(Dataset entries)

********************

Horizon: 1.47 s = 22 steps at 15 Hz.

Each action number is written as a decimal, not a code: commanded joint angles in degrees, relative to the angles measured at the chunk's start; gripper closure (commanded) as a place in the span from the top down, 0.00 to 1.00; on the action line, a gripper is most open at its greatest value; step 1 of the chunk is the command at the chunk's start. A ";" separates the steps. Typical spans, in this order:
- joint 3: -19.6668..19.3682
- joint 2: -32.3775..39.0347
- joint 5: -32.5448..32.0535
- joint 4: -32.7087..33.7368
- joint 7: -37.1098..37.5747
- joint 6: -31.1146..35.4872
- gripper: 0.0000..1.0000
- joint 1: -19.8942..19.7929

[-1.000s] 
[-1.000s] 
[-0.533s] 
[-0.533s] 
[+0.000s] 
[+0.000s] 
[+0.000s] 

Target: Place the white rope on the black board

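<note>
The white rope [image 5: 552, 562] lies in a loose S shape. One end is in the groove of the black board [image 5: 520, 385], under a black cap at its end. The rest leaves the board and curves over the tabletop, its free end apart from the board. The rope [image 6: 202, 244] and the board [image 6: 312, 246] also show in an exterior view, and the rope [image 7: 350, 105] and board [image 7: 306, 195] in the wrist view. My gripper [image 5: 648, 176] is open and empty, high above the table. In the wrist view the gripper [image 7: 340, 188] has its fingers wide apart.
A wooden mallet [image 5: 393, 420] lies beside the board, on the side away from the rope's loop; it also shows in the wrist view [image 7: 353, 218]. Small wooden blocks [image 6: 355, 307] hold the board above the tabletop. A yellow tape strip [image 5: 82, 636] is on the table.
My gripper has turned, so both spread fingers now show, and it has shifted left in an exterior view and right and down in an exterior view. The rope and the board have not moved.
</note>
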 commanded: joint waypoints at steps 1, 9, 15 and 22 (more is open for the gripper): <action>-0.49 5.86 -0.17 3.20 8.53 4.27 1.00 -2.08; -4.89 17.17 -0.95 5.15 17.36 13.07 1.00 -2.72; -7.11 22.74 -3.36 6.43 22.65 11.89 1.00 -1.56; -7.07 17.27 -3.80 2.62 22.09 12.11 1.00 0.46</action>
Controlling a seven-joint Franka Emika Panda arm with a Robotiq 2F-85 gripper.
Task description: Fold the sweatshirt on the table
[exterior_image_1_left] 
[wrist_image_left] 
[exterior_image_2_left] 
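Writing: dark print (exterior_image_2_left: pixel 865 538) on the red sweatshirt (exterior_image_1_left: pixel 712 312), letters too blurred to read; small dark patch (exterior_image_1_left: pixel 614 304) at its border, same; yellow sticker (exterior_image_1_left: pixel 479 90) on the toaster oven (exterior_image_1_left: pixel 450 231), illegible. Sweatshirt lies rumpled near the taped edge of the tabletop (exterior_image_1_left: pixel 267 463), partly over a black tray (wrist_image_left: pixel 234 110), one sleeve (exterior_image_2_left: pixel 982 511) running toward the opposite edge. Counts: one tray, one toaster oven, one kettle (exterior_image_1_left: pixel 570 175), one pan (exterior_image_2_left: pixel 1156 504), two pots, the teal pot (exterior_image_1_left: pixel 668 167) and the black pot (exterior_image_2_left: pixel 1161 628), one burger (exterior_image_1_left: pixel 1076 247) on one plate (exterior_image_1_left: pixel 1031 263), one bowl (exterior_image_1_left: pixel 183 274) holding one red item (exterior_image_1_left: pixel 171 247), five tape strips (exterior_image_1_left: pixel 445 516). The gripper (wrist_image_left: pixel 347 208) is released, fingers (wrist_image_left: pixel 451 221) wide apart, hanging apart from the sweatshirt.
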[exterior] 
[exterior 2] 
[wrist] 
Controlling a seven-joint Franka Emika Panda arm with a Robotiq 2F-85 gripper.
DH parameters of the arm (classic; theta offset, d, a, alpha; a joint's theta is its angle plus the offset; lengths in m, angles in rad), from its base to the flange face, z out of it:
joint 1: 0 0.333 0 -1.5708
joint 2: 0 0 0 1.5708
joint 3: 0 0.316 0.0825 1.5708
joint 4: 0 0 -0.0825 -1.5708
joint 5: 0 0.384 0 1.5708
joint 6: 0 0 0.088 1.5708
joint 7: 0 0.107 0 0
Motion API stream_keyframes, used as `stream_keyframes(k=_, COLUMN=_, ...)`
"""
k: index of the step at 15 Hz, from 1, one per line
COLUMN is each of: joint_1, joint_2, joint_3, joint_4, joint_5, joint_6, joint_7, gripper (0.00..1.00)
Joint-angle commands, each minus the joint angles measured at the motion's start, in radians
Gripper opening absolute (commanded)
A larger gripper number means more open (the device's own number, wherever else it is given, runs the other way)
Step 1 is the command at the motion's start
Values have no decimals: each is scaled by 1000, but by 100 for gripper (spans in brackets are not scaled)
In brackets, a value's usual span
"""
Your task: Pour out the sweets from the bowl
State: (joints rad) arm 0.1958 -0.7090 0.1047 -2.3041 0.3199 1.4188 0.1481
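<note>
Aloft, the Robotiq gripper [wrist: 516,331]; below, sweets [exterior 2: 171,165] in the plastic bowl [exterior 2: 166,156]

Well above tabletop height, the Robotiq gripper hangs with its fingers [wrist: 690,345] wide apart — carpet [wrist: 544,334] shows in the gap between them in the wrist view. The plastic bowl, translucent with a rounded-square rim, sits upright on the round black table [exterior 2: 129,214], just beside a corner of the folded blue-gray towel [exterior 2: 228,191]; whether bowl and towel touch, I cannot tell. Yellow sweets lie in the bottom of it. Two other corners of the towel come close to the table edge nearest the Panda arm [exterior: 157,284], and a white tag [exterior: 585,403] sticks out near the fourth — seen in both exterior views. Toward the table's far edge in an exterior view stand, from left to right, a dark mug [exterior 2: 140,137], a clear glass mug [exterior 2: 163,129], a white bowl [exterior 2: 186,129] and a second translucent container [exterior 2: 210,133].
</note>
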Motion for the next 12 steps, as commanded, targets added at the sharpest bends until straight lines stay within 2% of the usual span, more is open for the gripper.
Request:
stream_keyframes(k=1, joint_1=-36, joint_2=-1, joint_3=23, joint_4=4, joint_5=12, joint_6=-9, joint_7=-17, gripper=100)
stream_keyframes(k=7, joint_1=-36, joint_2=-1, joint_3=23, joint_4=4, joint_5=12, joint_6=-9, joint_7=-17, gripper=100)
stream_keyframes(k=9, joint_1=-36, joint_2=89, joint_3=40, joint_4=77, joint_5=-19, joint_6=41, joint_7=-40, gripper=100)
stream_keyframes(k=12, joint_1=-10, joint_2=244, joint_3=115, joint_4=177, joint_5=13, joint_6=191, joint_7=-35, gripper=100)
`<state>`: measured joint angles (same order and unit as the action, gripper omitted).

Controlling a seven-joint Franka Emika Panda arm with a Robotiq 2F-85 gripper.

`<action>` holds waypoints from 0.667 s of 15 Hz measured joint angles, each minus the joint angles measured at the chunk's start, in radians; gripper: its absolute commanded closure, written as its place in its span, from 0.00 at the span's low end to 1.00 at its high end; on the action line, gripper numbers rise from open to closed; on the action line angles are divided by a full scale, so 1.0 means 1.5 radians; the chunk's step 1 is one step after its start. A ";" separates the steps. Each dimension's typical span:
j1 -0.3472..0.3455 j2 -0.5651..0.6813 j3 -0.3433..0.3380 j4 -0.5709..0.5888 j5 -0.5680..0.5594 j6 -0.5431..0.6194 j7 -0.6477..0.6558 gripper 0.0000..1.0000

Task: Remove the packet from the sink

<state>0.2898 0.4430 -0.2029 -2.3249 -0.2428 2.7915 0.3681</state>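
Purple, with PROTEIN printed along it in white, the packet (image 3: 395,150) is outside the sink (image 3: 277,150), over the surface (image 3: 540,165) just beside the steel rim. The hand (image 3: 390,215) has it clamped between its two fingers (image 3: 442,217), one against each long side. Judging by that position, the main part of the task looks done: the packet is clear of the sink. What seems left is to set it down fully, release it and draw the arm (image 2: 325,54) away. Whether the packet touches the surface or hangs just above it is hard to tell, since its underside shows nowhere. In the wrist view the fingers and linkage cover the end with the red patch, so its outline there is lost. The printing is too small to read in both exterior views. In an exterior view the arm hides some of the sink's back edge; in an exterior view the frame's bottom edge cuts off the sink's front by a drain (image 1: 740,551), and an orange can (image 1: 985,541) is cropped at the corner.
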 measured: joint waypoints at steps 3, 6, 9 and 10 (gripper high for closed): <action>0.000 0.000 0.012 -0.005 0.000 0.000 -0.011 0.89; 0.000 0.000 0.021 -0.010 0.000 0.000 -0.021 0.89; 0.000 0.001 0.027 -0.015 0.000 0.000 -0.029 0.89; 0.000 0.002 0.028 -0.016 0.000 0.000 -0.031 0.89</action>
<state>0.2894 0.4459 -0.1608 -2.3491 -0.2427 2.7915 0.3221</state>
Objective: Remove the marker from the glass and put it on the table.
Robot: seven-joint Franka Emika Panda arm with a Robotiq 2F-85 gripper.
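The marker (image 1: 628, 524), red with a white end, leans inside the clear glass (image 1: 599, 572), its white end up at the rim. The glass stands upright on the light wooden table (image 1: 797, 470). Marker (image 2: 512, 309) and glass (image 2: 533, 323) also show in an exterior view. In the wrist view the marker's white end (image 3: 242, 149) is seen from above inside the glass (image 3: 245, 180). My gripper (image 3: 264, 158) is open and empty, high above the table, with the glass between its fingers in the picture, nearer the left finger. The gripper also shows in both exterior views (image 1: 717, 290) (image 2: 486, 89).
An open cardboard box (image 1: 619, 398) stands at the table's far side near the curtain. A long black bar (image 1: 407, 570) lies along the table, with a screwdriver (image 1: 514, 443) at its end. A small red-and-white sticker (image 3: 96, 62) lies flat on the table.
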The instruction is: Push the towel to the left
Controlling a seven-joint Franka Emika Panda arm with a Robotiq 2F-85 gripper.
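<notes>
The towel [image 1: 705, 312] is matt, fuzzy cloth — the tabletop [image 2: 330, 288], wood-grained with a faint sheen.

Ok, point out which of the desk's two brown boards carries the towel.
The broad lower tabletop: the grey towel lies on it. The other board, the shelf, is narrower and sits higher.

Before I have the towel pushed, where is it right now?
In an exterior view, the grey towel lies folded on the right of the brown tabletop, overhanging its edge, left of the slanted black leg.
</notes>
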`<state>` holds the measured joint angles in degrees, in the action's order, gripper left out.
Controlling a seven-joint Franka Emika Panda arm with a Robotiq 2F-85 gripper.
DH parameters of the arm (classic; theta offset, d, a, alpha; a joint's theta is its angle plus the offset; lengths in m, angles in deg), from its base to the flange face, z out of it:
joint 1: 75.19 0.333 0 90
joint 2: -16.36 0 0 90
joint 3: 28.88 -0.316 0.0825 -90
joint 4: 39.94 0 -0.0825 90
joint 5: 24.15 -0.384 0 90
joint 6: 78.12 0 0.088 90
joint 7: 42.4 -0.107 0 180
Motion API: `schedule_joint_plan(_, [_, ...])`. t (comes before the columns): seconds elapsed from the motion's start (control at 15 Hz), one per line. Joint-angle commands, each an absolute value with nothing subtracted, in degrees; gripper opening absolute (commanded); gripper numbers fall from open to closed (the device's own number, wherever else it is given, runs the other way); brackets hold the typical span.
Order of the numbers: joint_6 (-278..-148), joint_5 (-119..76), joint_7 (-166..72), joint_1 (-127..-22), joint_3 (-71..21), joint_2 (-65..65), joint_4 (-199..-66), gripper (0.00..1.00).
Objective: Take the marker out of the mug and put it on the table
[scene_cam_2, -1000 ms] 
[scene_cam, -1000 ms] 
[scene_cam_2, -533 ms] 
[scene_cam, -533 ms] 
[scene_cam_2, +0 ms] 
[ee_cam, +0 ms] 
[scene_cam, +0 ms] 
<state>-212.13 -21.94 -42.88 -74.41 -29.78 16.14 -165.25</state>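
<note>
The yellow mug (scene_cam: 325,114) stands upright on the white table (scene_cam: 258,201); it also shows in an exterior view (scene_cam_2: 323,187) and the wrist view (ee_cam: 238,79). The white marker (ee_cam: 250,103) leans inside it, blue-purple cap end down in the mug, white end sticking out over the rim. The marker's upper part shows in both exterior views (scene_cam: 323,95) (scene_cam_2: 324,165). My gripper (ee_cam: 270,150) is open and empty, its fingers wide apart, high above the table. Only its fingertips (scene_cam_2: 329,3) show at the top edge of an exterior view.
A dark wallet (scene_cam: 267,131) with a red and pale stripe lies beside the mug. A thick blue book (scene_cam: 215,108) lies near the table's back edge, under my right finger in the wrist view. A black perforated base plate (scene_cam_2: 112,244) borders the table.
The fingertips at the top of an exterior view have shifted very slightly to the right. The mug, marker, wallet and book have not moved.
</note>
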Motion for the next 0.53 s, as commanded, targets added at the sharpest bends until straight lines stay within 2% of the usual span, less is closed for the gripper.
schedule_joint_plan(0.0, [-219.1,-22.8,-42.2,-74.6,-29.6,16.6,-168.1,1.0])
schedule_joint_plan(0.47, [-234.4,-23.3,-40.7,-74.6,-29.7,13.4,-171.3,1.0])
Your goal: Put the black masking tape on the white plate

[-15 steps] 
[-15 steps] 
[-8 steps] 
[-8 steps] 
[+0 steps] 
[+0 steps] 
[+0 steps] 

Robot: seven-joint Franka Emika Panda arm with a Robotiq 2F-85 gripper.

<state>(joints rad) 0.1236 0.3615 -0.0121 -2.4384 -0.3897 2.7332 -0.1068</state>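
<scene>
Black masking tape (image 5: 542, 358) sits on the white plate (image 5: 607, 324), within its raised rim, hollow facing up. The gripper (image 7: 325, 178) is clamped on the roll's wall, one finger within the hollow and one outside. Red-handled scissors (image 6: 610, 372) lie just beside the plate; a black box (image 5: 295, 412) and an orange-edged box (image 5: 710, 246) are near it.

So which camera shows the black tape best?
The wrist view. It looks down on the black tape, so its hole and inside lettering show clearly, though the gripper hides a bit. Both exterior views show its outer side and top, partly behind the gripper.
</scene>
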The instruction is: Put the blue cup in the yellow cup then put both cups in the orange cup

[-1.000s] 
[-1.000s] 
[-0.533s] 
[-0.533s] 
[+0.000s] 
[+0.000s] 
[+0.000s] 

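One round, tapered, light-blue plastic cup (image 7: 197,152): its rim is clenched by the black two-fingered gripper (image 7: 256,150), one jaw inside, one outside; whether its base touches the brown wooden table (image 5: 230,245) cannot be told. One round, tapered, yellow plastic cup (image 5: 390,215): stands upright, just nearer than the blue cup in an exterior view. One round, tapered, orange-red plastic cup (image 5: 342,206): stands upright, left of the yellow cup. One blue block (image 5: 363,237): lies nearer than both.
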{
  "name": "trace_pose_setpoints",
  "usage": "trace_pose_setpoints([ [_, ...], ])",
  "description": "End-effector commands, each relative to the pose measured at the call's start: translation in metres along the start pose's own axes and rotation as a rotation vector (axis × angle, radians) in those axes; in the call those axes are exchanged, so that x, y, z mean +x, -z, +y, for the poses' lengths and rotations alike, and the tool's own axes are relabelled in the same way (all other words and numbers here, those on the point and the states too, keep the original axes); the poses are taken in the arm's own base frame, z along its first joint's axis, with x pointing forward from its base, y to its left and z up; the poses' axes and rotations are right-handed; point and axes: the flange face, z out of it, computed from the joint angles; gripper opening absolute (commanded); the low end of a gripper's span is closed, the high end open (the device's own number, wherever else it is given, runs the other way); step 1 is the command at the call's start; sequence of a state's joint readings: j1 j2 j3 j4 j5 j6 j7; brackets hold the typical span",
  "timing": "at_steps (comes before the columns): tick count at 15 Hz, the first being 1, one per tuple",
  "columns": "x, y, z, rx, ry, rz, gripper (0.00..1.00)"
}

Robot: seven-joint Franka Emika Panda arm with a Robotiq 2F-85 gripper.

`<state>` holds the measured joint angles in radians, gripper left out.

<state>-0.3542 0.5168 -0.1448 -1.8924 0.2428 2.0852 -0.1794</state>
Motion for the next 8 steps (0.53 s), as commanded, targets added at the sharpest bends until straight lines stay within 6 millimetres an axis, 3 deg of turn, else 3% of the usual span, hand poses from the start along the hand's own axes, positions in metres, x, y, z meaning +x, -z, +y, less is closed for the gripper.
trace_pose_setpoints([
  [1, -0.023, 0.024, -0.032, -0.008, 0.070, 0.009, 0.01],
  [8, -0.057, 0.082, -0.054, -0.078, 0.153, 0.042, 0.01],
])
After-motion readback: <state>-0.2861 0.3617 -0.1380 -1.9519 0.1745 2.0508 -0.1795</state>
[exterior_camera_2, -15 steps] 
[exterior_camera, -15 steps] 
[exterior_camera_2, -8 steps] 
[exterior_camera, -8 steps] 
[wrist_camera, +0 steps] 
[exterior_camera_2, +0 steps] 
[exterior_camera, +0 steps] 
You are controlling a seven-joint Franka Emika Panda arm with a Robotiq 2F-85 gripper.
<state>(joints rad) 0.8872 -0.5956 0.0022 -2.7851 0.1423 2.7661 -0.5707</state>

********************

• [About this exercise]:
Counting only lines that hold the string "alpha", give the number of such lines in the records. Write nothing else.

• [Output for this exercise]:
2